The Python DB-API 2.0 spec describes several types of exceptions. Because most database drivers have their own implementations of these exceptions, Peewee simplifies things by providing its own wrappers around any implementation-specific exception classes. That way, you don’t need to worry about dealing with driver-specific exception classes, you can just use the ones from peewee:

All of these error classes extend PeeweeException.

Logging Queries

Peewee logs every query to the peewee namespace at DEBUG level using the standard library logging module:

import logging
logging.getLogger('peewee').addHandler(logging.StreamHandler())
logging.getLogger('peewee').setLevel(logging.DEBUG)
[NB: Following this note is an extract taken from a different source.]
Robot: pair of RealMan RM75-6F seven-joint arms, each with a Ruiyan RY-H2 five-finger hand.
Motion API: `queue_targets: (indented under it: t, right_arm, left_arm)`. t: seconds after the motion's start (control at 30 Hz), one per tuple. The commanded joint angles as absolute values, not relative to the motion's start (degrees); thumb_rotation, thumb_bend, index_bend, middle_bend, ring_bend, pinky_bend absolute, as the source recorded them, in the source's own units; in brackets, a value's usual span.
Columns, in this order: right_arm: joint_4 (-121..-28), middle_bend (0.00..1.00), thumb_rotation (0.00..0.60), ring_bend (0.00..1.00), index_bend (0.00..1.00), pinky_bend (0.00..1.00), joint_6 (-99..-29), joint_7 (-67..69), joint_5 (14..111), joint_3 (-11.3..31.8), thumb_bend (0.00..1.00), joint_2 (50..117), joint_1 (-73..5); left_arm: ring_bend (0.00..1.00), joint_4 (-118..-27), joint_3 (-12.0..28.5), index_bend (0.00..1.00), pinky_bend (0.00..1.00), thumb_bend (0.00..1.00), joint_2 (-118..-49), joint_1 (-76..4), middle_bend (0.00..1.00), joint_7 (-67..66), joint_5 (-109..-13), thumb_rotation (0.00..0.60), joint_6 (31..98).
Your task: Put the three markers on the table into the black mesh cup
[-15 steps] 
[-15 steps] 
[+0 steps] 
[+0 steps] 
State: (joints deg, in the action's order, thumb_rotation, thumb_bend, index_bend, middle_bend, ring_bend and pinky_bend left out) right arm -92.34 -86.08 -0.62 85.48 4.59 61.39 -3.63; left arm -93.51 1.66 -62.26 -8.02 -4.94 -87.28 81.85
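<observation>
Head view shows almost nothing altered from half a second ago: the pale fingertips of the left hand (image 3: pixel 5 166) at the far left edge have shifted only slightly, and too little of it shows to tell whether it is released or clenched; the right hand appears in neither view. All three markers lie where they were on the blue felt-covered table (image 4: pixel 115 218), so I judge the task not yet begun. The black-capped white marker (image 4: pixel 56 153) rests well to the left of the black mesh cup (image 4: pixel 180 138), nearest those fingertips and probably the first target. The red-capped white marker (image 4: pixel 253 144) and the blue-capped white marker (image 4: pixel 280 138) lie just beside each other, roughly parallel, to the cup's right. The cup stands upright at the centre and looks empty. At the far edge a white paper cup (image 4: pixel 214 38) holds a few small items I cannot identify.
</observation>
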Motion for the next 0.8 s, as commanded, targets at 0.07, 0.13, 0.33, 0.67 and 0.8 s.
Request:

This is the simplest way to verify what queries are being issued during development.

Testing Peewee Applications

When writing tests for an application that uses Peewee, it may be desirable to use a special database for tests. Another common practice is to run tests against a clean database, which means ensuring tables are empty at the start of each test.

Binding models to a database at run-time is described here: Changing the database at run-time.

Example test-case setup:

# tests.py
import unittest
from my_app.models import EventLog, Relationship, Tweet, User

MODELS = [User, Tweet, EventLog, Relationship]
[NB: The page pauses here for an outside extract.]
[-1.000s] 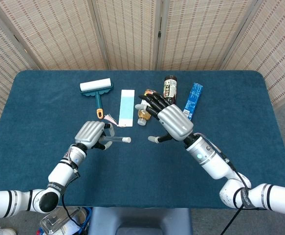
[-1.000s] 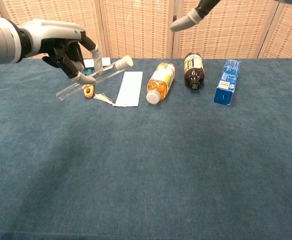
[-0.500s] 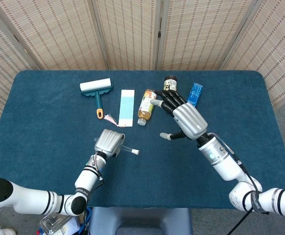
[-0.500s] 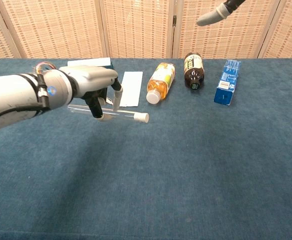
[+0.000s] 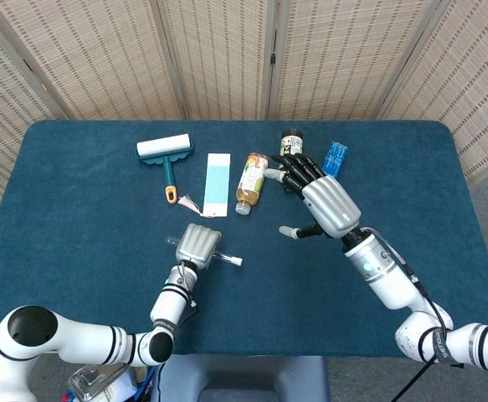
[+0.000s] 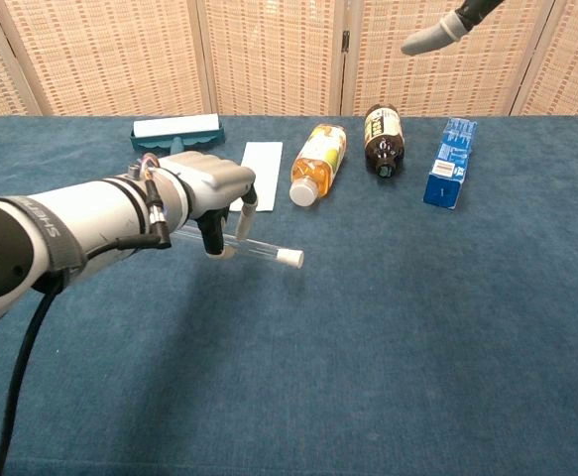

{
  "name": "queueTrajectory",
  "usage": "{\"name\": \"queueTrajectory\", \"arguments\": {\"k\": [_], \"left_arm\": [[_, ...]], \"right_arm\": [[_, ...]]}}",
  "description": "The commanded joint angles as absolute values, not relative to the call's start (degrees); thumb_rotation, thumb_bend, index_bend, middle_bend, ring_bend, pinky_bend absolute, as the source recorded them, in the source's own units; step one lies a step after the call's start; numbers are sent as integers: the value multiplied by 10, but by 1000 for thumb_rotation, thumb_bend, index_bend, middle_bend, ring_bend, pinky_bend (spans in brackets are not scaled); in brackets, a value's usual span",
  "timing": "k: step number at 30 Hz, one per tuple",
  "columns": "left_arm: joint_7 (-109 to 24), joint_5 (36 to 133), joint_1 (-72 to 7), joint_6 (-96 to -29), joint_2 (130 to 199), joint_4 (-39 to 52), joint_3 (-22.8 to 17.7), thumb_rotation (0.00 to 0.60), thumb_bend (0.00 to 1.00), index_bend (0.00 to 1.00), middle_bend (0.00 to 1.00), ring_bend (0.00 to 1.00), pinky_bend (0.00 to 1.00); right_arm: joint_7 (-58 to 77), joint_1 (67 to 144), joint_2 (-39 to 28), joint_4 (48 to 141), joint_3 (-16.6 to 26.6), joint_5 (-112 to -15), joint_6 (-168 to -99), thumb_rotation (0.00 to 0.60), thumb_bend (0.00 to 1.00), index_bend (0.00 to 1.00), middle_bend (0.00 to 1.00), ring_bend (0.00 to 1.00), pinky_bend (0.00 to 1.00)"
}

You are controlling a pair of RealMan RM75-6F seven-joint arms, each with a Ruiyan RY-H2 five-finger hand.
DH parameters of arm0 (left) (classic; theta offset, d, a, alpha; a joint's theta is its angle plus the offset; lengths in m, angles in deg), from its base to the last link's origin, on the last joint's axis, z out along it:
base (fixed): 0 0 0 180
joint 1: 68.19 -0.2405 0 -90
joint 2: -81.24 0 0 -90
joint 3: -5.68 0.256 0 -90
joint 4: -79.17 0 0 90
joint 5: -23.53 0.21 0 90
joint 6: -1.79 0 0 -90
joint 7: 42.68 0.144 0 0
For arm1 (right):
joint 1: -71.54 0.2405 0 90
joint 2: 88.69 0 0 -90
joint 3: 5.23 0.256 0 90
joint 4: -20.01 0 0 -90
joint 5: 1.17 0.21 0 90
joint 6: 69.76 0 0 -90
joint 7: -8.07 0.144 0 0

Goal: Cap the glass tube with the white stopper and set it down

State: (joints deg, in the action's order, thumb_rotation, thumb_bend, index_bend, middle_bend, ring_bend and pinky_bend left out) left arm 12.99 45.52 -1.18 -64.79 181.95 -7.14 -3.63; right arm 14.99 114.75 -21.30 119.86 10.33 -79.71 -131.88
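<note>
Left robot hand [image 6: 209,190] low over worktop [image 6: 417,327], back up, fingers curled down pinching glass tube [image 6: 254,247]; tube near level, just above the cloth, white stopper [image 6: 289,259] seated on its right end; forearm reaching in from lower left. Right robot hand [image 5: 321,194] raised above the worktop, fingers spread and pointing away, thumb out to the side, holding nothing; only one fingertip visible at top edge of chest view. Behind: lint roller [image 5: 165,152], blue card [image 5: 216,184], orange bottle [image 6: 317,162], dark bottle [image 6: 382,139], blue box [image 6: 448,163].
</note>
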Motion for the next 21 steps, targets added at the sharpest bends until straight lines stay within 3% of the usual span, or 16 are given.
{"name": "queueTrajectory", "arguments": {"k": [1, 13, 21], "left_arm": [[139, 450, -10, -644, 1827, -64, -39, 600, 401, 466, 1000, 1000, 1000], [158, 447, -15, -639, 1819, -85, -48, 600, 400, 337, 1000, 1000, 1000], [40, 569, -105, -686, 1637, -293, -49, 600, 399, 232, 1000, 1000, 1000]], "right_arm": [[151, 1147, -214, 1198, 103, -796, -1318, 600, 30, 150, 49, 0, 0], [152, 1140, -221, 1195, 105, -795, -1318, 600, 31, 150, 49, 0, 0], [147, 1118, -270, 1197, 91, -790, -1308, 600, 43, 150, 49, 0, 0]]}}
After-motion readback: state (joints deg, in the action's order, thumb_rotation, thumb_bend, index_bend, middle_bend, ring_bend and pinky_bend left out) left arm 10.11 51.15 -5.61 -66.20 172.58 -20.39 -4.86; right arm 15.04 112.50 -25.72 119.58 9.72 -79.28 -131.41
# use an in-memory SQLite for tests.
test_db = SqliteDatabase(':memory:')

class BaseTestCase(unittest.TestCase):
    def setUp(self):
        # Bind model classes to test db. Since we have a complete list of
        # all models, we do not need to recursively bind dependencies.
        test_db.bind(MODELS, bind_refs=False, bind_backrefs=False)

        test_db.connect()
        test_db.create_tables(MODELS)

    def tearDown(self):
        # Not strictly necessary since SQLite in-memory databases only live
        # for the duration of the connection, and in the next step we close
        # the connection...but a good practice all the same.
        test_db.drop_tables(MODELS)

        # Close connection to db.
        test_db.close()

        # If we wanted, we could re-bind the models to their original
        # database here. But for tests this is probably not necessary.
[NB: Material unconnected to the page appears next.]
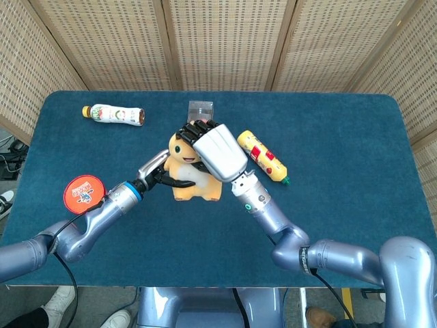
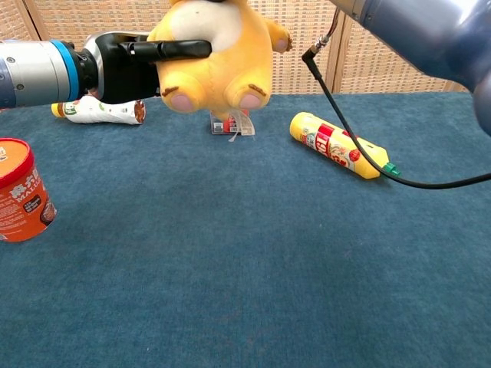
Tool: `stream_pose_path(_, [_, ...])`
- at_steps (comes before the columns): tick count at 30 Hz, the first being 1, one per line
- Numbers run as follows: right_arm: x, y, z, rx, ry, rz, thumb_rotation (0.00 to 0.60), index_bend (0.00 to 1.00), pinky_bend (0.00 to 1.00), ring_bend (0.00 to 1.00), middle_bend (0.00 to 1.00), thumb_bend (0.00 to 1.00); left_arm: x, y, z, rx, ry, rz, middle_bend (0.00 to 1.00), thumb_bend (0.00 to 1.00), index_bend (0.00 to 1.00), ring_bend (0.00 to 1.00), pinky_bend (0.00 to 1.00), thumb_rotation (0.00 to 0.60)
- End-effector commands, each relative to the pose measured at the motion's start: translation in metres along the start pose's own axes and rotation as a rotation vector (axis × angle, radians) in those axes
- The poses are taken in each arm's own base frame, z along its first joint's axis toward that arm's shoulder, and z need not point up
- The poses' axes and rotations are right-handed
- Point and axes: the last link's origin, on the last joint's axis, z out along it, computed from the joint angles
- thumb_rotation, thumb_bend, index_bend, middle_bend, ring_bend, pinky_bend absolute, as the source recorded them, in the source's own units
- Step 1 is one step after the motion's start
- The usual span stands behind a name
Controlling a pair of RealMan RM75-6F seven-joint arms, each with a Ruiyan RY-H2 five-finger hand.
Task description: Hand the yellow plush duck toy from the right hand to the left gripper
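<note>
The yellow plush duck toy (image 1: pixel 194 186) hangs above the middle of the blue table (image 1: pixel 341 137). My right hand (image 1: pixel 217 152) grips it from above, its white back covering the duck's head and its dark fingers curled over the far side. My left hand (image 1: pixel 158 174) reaches in from the left and wraps black fingers around the body. In the chest view the duck (image 2: pixel 222 61) shows both feet, and a finger of the left hand (image 2: pixel 126 65) presses across its white belly. There the right hand is above the frame's top edge.
An orange-lidded cup (image 1: pixel 84 192) stands at the left. A white bottle (image 1: pixel 113 114) lies at the back left, a yellow bottle (image 1: pixel 261 156) right of the duck, and a small clear box (image 1: pixel 200 109) behind it. A black cable (image 2: pixel 345 115) hangs from the right arm.
</note>
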Motion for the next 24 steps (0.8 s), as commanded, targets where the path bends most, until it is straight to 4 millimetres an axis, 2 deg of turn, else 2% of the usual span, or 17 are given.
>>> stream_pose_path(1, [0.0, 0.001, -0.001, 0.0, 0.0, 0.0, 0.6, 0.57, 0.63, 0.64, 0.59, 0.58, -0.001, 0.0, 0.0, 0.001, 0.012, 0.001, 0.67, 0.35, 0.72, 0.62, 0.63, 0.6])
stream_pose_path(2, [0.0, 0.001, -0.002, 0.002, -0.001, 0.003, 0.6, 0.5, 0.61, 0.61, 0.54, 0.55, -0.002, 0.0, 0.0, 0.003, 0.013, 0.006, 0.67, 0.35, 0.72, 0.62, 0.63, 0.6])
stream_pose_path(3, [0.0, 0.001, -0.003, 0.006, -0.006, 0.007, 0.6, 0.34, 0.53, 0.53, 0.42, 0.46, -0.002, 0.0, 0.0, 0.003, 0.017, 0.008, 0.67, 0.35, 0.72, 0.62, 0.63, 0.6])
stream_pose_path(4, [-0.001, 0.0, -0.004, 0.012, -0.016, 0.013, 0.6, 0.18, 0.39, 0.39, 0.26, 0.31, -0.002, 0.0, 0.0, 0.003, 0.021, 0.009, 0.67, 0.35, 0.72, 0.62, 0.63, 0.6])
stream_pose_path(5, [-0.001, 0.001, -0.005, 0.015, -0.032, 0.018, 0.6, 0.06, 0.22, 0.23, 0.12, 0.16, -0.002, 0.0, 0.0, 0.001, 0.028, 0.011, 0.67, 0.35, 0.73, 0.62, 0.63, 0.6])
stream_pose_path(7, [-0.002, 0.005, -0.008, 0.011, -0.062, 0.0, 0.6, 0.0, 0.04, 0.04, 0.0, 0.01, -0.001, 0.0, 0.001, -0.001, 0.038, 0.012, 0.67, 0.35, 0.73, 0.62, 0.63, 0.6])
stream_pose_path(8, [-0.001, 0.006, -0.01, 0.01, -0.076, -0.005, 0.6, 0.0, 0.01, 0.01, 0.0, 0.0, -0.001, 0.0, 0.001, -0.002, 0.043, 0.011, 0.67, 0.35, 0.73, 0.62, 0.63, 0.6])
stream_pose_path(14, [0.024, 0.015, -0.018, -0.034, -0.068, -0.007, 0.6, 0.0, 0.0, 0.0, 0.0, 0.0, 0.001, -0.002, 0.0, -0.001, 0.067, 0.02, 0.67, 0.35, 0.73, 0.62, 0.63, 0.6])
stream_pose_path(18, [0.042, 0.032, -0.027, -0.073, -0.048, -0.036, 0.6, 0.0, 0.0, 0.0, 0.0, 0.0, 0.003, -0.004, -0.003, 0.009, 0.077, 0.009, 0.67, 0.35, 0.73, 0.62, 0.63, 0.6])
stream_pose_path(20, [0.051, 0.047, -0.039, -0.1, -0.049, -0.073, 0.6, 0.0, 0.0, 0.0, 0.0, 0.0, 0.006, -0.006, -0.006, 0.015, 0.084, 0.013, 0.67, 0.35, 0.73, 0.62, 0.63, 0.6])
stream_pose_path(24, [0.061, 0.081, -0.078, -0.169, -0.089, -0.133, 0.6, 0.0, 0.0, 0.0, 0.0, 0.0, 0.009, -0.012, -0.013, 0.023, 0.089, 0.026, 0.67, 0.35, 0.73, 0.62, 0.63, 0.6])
It is recommended to test using the same database backend used in production, so as to avoid any potential compatibility issues.

See also

Adding a Custom Database Driver

If your database driver conforms to DB-API 2.0, adding Peewee support requires subclassing Database and overriding _connect, which must return a connection in autocommit mode:

from peewee import Database
import foodb

class FooDatabase(Database):
    def _connect(self):
        return foodb.connect(self.database, autocommit=True,
                             **self.connect_params)

    def get_tables(self):
        res = self.execute_sql('SHOW TABLES;')
        return [r[0] for r in res.fetchall()]

The minimum Peewee relies on from the driver is: Connection.commit, Connection.rollback, Connection.execute, Cursor.description, and Cursor.fetchone. Everything else can be incrementally added.

Other integration points on Database:

  • param / quote - parameter placeholder and quoting characters.

  • field_types - mapping from Peewee type labels to vendor column types.

  • operations - mapping from operations such as ILIKE to vendor SQL.

Refer to the Database API reference or the Peewee source for details.